+++ Dataset excerpt

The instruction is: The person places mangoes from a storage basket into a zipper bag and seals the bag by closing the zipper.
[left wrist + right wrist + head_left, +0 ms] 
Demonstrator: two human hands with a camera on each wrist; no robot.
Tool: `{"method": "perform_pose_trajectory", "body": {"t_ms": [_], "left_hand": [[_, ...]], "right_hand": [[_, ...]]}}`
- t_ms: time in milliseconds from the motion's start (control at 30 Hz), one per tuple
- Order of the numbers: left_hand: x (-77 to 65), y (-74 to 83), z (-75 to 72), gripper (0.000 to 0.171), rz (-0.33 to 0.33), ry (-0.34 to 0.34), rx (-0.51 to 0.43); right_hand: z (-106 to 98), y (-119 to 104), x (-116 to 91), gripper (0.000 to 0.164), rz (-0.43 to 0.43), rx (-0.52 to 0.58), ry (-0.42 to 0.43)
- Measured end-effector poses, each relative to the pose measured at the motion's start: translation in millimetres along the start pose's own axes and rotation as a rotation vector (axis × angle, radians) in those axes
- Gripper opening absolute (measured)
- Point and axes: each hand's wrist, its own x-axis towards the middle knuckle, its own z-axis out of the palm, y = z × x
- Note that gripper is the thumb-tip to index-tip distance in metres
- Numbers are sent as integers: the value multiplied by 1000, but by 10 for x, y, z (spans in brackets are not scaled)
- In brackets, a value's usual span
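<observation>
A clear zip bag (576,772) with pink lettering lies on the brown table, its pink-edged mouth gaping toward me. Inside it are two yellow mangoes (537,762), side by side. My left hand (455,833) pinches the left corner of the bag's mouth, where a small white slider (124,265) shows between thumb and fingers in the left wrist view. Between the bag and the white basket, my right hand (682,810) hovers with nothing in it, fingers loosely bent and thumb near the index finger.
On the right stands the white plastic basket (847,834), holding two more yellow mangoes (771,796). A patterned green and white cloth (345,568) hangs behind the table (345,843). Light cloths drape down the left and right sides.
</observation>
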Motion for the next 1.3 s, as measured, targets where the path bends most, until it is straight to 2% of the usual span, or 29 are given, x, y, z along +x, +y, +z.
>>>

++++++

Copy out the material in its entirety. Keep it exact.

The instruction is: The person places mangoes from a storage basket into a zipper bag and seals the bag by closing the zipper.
[left wrist + right wrist + head_left, +0 ms] 
Demonstrator: two human hands with a camera on each wrist; no robot.
Tool: `{"method": "perform_pose_trajectory", "body": {"t_ms": [_], "left_hand": [[_, ...]], "right_hand": [[_, ...]]}}`
- t_ms: time in milliseconds from the motion's start (control at 30 Hz), one per tuple
- Order of the numbers: left_hand: x (-77 to 65), y (-74 to 83), z (-75 to 72), gripper (0.000 to 0.171), rz (-0.33 to 0.33), ry (-0.34 to 0.34), rx (-0.51 to 0.43); right_hand: z (-106 to 98), y (-119 to 104), x (-116 to 91), gripper (0.000 to 0.164), rz (-0.43 to 0.43), rx (-0.52 to 0.58), ry (-0.42 to 0.43)
- Measured end-effector poses, each relative to the pose measured at the motion's start: translation in millimetres along the start pose's own axes and rotation as a rotation vector (axis × angle, radians) in those axes
- Gripper opening absolute (measured)
- Point and axes: each hand's wrist, its own x-axis towards the middle knuckle, its own z-axis out of the palm, y = z × x
- Note that gripper is the thumb-tip to index-tip distance in metres
- Numbers are sent as integers: the value multiplied by 1000, but by 10 for x, y, z (spans in brackets are not scaled)
- In brackets, a value's usual span
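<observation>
A clear zip bag (576,772) with pink lettering lies on the brown table, its pink-edged mouth gaping toward me. Inside it are two yellow mangoes (537,762), side by side. My left hand (455,833) pinches the left corner of the bag's mouth, where a small white slider (124,265) shows between thumb and fingers in the left wrist view. Between the bag and the white basket, my right hand (682,810) hovers with nothing in it, fingers loosely bent and thumb near the index finger.
On the right stands the white plastic basket (847,834), holding two more yellow mangoes (771,796). A patterned green and white cloth (345,568) hangs behind the table (345,843). Light cloths drape down the left and right sides.
</observation>
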Motion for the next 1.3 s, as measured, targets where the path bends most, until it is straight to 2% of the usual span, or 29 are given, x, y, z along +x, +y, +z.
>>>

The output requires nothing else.